ドイツに見る指導者の資質 差別許さず正義を貫く

https://www.nikkei.com/article/DGKKZO21226680W7A910C1TCL000/

2015年の夏、多数のシリア難民が欧州に押し寄せたとき、メルケル首相は約100万人もの難民受け入れを決断しました。その後、ドイツ国内では難民による治安の悪化やイスラム過激派によるテロが相次ぎ、メルケル首相の支持率が一時低下しましたが、ここへ来て、持ち直しています。多くのドイツ国民は、難民受け入れを容認しているのです。

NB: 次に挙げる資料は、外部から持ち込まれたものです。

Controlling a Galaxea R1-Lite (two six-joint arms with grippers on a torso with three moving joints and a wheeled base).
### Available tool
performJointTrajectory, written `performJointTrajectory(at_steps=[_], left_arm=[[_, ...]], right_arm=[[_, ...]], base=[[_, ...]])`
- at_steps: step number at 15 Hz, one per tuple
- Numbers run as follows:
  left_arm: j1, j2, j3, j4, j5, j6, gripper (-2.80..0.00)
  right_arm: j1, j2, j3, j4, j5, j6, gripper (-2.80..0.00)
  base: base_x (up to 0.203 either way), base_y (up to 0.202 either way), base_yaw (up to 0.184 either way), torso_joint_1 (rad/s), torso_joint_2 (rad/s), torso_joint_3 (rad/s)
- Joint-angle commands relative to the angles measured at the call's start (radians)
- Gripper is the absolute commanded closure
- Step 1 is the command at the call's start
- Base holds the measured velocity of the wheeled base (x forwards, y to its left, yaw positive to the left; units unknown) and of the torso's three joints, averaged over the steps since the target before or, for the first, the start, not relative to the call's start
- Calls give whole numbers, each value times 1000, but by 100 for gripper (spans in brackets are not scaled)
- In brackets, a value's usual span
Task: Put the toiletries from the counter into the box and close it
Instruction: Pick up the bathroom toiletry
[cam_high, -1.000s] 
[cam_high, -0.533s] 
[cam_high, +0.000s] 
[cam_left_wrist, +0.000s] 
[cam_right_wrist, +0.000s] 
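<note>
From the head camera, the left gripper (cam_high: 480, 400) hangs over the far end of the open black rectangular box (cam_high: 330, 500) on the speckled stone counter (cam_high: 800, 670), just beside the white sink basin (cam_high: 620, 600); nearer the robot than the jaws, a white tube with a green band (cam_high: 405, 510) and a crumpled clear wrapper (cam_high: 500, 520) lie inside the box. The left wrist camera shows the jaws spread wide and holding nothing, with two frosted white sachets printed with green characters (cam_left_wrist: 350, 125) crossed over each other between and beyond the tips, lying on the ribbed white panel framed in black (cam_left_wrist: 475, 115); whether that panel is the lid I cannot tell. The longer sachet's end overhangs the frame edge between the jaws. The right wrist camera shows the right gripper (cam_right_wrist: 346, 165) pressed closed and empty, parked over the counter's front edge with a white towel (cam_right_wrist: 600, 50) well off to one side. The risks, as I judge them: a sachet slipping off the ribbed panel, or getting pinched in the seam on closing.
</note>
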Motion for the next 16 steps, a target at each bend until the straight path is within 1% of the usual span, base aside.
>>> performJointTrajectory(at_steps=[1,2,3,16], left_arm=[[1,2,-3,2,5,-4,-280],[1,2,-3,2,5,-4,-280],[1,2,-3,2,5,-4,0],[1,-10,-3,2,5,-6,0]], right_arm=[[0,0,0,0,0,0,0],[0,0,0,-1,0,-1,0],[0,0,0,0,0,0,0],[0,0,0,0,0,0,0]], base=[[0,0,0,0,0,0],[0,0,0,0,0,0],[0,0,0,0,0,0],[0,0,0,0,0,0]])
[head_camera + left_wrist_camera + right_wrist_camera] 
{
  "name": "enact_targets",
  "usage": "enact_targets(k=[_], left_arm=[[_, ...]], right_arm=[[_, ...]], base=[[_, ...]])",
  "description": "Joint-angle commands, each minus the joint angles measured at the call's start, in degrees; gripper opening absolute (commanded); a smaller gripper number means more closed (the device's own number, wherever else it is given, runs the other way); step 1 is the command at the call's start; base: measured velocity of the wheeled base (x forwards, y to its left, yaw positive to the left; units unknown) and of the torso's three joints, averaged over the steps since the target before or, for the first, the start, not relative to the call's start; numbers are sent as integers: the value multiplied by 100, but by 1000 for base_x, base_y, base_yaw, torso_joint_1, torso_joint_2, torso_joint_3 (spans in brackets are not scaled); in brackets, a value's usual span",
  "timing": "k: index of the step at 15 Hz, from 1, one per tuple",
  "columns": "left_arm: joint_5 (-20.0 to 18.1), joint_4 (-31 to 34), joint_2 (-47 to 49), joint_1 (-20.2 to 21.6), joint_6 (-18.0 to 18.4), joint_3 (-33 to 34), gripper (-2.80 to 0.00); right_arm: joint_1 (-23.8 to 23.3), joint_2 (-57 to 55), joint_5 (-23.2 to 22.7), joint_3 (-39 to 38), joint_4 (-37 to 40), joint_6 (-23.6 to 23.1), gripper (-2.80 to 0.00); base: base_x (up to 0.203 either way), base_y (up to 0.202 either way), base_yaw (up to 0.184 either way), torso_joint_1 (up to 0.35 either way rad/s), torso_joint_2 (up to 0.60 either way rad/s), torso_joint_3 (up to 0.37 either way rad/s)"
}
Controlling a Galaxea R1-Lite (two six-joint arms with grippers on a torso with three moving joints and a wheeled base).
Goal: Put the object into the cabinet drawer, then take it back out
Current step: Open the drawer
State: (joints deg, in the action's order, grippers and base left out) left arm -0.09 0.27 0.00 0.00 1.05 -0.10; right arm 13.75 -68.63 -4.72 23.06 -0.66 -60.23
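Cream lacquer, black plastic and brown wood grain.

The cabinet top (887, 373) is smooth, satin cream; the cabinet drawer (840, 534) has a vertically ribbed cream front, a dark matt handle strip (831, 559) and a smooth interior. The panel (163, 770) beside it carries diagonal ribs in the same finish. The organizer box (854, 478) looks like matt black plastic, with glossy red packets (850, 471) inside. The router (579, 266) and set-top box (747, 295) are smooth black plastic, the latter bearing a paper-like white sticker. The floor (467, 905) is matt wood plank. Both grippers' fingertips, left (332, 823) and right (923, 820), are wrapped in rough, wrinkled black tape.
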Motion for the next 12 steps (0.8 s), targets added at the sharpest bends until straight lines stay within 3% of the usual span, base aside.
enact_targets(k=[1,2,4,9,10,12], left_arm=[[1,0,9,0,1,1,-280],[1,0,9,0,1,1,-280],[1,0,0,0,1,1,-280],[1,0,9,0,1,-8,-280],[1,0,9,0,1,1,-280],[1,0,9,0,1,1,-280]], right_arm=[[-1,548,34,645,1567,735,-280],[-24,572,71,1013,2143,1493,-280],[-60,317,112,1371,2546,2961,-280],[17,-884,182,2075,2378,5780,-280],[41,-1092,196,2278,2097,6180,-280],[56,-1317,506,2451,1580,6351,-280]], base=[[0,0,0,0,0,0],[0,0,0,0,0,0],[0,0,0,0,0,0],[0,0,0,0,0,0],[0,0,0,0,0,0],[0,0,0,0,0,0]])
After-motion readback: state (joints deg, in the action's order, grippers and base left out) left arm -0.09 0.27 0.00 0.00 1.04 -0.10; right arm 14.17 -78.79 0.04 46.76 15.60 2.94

そこには第2次世界大戦への深い反省があります。ナチス・ドイツによるユダヤ人虐殺と少数民族の抹殺という過去に対してです。ドイツ国内各地の歩道には、「つまずきの石」と呼ばれるプレートが埋め込まれています。プレートには氏名と没年月日などが刻まれています。その歩道の前に住んでいて殺害されたユダヤ人のことなのです。気をつけて歩かないとつまずいてしまう。わざとそうすることによって、現代のドイツ人に、過去を思い起こさせているのです。

戦火を逃れてドイツにやってきたシリア難民の姿は、ドイツの人たちにとって、過去のドイツが抹殺した少数民族と二重写しに見えたのです。だからこそ、メルケル首相の難民受け入れは容認されました。その決断と正義感もまた、国民に受け入れられたのです。差別を許さず、正義を貫く。人権問題であれば、外国のことでも座視しない。これがメルケル首相の強さなのでしょう。

なるほどドイツという国の強さを窺い知れる記事でした。つまずきの石にドイツの姿勢が反映されています。